§ **Assignment**: Please repeat, exactly as they stand, the line containing "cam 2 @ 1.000" and the lines after it through the final line of the listing below, minus pictures.

§ **Data for analysis**:

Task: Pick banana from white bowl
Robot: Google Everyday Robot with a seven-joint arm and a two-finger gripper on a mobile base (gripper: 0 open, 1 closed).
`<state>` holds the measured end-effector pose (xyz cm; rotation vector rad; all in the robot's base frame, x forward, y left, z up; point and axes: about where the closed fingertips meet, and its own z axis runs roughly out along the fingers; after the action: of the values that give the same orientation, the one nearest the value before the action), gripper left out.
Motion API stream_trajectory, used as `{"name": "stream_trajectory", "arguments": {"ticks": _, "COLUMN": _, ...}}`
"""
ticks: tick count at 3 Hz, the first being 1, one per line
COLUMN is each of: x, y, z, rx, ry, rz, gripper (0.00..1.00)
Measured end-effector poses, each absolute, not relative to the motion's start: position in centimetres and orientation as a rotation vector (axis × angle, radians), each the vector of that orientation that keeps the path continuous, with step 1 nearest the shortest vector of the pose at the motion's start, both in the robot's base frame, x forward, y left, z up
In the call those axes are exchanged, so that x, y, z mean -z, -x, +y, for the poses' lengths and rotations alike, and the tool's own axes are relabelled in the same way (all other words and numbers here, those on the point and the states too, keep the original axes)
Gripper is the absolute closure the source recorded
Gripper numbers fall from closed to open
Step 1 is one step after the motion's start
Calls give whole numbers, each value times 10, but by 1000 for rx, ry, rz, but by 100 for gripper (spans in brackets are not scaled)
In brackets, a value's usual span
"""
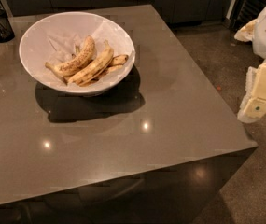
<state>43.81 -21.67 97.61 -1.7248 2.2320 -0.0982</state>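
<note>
Task at its very start, nothing lifted yet. White bowl (34, 71) sat on the far-left part of the grey table (170, 125), lined with crinkled paper; the banana (94, 65) lay inside it, running diagonally from near-left to far-right, dark tip toward the far rim; a shorter speckled banana (78, 59) lay touching it on the far-left side; small stubby bananas (118, 59) sat tucked against its right. Gripper (257, 101) — the cream-coloured piece at the right edge of view — hung beyond the table's right side, over the floor, well apart from the bowl; whether it was spread or closed could not be told. Left to do, by my reading: reach across to the bowl; close on the banana alone; lift it clear of the rim.
</note>
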Motion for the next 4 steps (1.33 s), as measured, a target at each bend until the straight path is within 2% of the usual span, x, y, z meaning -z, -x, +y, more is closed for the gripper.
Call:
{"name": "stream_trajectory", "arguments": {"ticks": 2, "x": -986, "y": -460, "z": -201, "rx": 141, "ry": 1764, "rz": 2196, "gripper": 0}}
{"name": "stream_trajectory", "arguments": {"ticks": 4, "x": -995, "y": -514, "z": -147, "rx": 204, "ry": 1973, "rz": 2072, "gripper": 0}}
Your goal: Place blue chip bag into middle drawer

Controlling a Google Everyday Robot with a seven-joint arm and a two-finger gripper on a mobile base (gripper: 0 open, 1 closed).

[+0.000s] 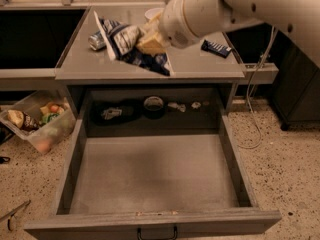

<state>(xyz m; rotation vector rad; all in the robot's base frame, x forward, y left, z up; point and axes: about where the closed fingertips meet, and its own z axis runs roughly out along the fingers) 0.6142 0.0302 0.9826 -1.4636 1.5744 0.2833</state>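
Note:
The blue chip bag (pixel 127 41), wrinkly dark blue foil with white patches, hangs tilted in the air over the front of the grey counter top (pixel 200 66). My gripper (pixel 149 40) is shut on the bag's right side, with the white arm reaching in from the upper right. The middle drawer (pixel 155 176) stands pulled wide open below the counter, its flat grey floor bare. Its small dark handle (pixel 156 232) is at the bottom edge.
A silver-blue can (pixel 96 40) lies on the counter behind the bag. A small dark-blue bar wrapper (pixel 216 48) lies at the counter's right. Small items and a dark ring (pixel 153 104) sit in the recess behind the drawer. A plastic bin of food (pixel 35 122) stands on the floor at left.

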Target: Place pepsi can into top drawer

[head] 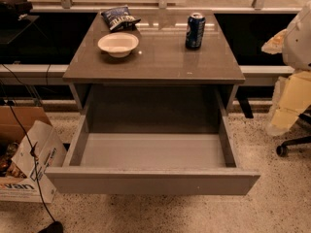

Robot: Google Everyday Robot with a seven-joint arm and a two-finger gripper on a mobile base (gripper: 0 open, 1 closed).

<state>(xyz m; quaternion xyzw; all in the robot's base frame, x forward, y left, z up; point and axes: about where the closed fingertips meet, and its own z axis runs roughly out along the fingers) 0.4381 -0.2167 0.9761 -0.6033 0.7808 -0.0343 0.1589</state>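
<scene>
The pepsi can stands upright on the back right of the cabinet top, a dark blue can with a silver top. The top drawer is pulled wide open toward the camera, and its light grey inside holds nothing. My arm shows as white and cream shapes at the right edge, and its gripper sits level with the cabinet top, to the right of the can and apart from it.
A white bowl and a blue-and-white chip bag sit on the back left of the top. A cardboard box and a black cable lie on the floor at left. An office chair base is at right.
</scene>
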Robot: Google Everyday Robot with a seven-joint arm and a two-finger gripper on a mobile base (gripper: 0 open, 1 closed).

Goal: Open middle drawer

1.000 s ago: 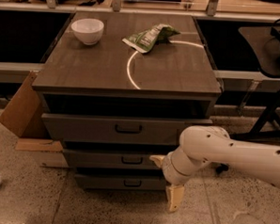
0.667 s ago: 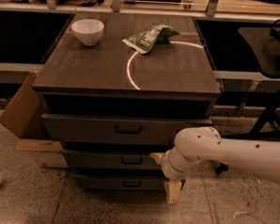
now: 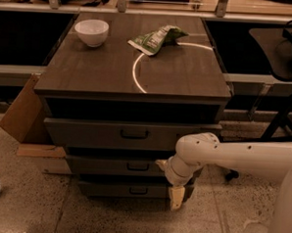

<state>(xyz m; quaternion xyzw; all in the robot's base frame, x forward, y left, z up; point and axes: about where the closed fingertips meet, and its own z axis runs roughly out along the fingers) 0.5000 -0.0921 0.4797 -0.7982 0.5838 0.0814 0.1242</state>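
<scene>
The middle drawer [image 3: 109, 165] is a grey-brown front with a small dark loop handle [image 3: 137, 166] at its centre. It sits shut between the taller top drawer [image 3: 86, 132] and the slim bottom drawer [image 3: 112, 189]. My gripper [image 3: 168, 181] is on a white arm reaching in from the right, in front of the right end of the middle and bottom drawers. One yellowish fingertip [image 3: 161, 163] points left at the middle drawer's front, to the right of the handle. The other fingertip [image 3: 176, 198] hangs down. The gripper is open and holds nothing.
A white bowl [image 3: 91, 32] and a green chip bag [image 3: 155, 39] lie on the cabinet top [image 3: 104, 72]. A cardboard box [image 3: 23, 112] leans against the cabinet's left side. A dark chair base [image 3: 283, 120] stands at the right. A speckled floor [image 3: 33, 205] lies in front.
My arm and gripper have moved left and slightly up, closer to the middle drawer's front. The drawers have not moved.
</scene>
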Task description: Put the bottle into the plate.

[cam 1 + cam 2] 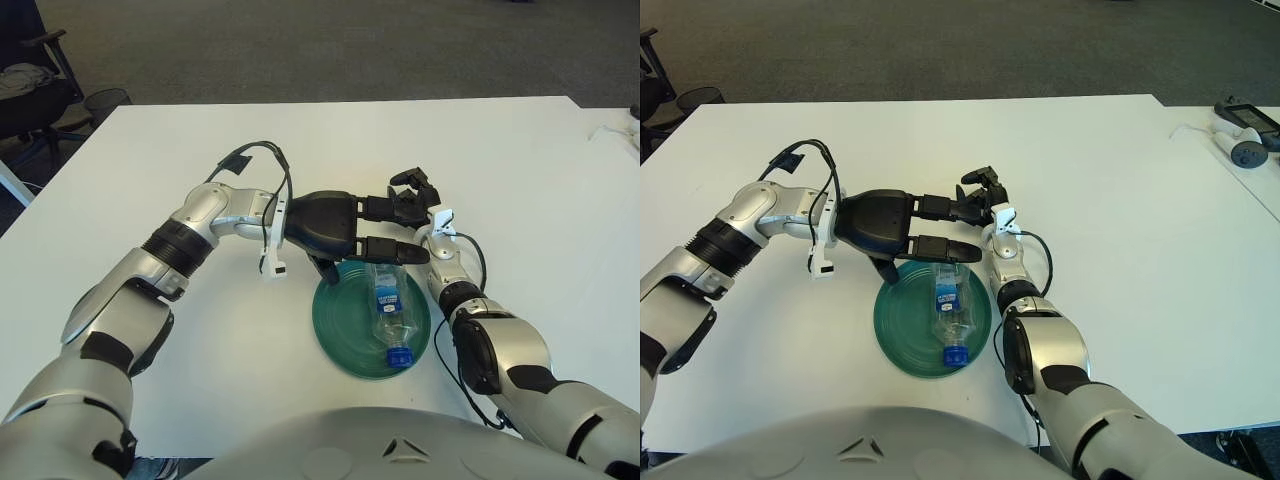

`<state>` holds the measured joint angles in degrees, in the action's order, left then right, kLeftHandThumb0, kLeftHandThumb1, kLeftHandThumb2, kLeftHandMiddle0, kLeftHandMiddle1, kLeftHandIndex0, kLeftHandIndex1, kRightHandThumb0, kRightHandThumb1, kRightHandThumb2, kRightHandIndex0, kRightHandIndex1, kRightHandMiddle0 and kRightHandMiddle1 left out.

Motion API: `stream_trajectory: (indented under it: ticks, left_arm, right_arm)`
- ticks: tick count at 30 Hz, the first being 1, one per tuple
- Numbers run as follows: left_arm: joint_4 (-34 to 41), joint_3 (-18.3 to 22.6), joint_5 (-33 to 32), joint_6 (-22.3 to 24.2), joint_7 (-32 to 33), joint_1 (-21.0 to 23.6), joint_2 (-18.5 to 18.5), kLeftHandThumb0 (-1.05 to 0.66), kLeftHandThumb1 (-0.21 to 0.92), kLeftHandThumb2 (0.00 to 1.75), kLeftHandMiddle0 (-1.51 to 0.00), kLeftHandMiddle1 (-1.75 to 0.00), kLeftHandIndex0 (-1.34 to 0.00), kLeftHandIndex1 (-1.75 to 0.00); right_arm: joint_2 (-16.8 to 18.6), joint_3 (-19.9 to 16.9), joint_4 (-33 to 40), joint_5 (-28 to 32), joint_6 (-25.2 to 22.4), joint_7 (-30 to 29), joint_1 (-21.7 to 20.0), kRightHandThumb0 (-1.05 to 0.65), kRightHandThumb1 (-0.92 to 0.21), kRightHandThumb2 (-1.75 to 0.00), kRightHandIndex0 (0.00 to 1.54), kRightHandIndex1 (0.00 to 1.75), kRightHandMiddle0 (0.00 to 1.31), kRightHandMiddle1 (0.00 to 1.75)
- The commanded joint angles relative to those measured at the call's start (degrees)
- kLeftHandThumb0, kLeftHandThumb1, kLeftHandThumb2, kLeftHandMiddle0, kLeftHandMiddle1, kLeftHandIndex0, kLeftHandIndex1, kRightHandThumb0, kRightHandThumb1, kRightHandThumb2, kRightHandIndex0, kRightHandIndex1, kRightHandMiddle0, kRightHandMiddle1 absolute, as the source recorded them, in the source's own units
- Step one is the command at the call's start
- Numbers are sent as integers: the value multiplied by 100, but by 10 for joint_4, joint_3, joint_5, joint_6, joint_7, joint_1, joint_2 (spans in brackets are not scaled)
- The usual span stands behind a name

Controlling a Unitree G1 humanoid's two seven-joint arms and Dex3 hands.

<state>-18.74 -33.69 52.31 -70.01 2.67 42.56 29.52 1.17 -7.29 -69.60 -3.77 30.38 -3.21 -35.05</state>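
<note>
Tabletop (pixel 520 160): white, carries everything. Left hand (pixel 350 228) sits over the plate's far rim, fingers spread and straight, holding nothing. Plate (pixel 345 325): green, near you. Bottle (pixel 388 308) lies on its side in the plate, blue cap toward you, apart from the fingers. Right hand (pixel 415 190) shows just beyond the left fingertips; you cannot tell its finger state. Judgement: lift your left hand straight up before withdrawing, so no finger rolls the bottle.

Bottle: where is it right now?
The bottle lies on its side in the green plate, right half, cap toward the robot, just below the open left hand.
</note>
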Motion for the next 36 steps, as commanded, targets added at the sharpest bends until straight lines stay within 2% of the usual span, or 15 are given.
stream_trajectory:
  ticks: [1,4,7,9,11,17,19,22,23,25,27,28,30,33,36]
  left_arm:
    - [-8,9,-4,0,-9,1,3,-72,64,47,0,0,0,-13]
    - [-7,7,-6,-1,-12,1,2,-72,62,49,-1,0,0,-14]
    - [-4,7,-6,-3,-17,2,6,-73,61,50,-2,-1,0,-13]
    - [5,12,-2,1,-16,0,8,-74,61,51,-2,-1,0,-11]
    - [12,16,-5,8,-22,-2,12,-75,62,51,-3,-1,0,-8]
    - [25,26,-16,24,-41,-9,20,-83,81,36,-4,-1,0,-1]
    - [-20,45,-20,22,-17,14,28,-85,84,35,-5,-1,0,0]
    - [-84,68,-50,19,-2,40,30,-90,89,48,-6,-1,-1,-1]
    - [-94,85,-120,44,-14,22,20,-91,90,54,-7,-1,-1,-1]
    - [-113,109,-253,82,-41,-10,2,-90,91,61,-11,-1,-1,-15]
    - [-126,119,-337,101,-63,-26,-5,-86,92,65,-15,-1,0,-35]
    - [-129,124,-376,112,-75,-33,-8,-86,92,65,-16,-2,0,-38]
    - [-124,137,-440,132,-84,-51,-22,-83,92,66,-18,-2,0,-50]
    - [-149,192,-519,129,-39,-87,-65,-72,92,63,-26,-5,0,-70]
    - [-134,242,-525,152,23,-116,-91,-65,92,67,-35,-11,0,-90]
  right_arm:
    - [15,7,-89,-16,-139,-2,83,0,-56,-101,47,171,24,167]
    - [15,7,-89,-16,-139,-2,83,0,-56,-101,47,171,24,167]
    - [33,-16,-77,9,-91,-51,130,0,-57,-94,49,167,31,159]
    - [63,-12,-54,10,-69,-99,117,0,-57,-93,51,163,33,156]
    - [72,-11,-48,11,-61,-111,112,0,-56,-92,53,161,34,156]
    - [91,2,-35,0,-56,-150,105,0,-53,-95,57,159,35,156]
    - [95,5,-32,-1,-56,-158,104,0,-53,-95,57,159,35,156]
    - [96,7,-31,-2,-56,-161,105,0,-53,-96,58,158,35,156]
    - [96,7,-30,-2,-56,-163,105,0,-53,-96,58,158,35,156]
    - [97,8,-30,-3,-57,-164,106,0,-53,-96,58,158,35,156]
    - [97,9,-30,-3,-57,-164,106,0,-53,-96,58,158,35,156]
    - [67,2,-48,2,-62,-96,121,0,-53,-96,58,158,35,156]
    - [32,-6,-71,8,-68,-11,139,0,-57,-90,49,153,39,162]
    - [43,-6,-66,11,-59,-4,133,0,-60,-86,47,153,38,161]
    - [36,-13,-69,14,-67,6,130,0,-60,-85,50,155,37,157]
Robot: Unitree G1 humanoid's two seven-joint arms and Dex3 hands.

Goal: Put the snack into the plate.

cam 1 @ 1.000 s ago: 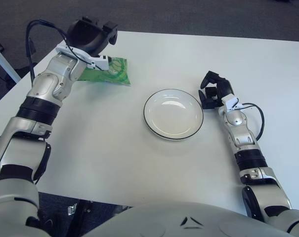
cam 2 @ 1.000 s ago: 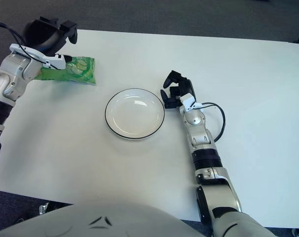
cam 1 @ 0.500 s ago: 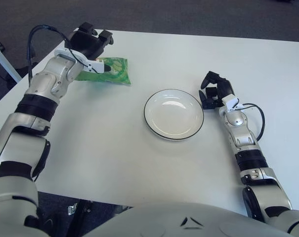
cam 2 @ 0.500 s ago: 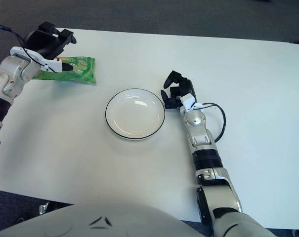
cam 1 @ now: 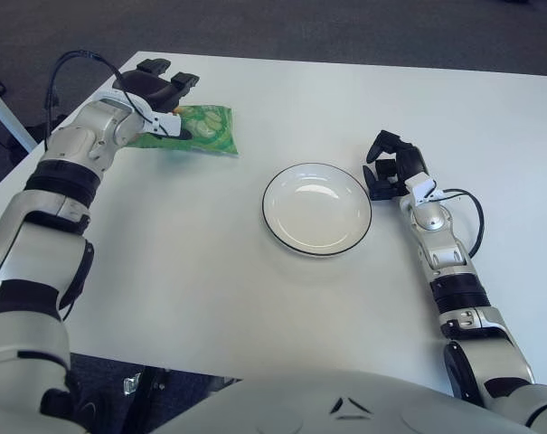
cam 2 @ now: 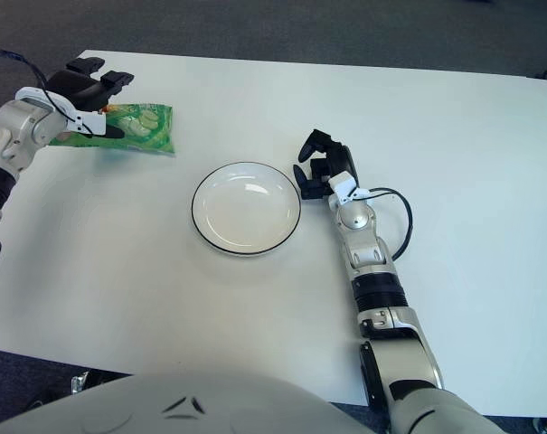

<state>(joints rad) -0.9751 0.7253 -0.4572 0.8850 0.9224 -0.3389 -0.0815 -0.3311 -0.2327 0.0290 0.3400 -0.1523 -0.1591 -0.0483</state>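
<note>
The snack, a green bag (cam 1: 208, 132), lies flat on the white table at the far left. My left hand (cam 1: 158, 93) is down over the bag's left end, with its fingers spread past the far edge and the thumb (cam 1: 177, 134) resting on the bag; it covers that end. The white plate with a dark rim (cam 1: 316, 212) sits empty at the table's middle, well to the right of the bag. My right hand (cam 1: 388, 165) rests on the table just right of the plate, its fingers curled and holding nothing.
The white table (cam 1: 210, 271) ends near my left arm, with dark floor beyond it. A black cable (cam 1: 61, 77) loops off my left wrist, and another cable (cam 1: 472, 217) runs beside my right forearm.
My left hand has dropped lower and turned over the bag's left end, with its fingers now reaching past the far edge. The bag, the plate and my right hand have not moved.
</note>
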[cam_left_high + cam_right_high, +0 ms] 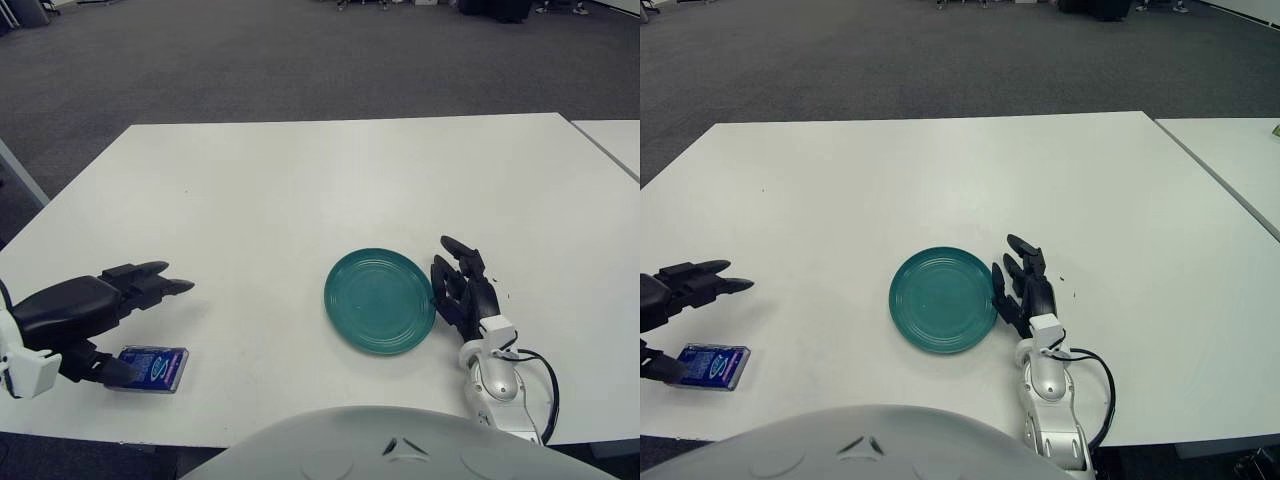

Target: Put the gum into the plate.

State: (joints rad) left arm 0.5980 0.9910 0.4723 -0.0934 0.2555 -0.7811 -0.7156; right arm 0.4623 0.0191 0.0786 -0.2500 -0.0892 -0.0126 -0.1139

§ **Exercise solution**:
cam 2 @ 1.000 s ago: 
cam 1 @ 0.500 s ago: 
cam 2 @ 0.500 s ago: 
cam 1 @ now: 
cam 2 @ now: 

<state>(joints rad) -0.9751 0.7253 -0.4572 0.8850 0.9224 -0.3389 -0.0815 -0.3311 -0.2327 0.0290 0.3400 -0.1523 -0.1591 -0.0483</state>
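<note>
The snack, a green bag (cam 1: 208, 132), lies flat on the white table at the far left. My left hand (cam 1: 158, 93) is down over the bag's left end, with its fingers spread past the far edge and the thumb (cam 1: 177, 134) resting on the bag; it covers that end. The white plate with a dark rim (cam 1: 316, 212) sits empty at the table's middle, well to the right of the bag. My right hand (cam 1: 388, 165) rests on the table just right of the plate, its fingers curled and holding nothing.
The white table (cam 1: 210, 271) ends near my left arm, with dark floor beyond it. A black cable (cam 1: 61, 77) loops off my left wrist, and another cable (cam 1: 472, 217) runs beside my right forearm.
My left hand has dropped lower and turned over the bag's left end, with its fingers now reaching past the far edge. The bag, the plate and my right hand have not moved.
</note>
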[cam_left_high + cam_right_high, +0 ms] 

Target: Put the gum into the plate.

State: (joints rad) left arm 0.5980 0.9910 0.4723 -0.0934 0.2555 -0.7811 -0.7156; right arm 0.4623 0.0191 0.0786 -0.2500 -0.0892 -0.0126 -0.1139

Thus the exercise is complete.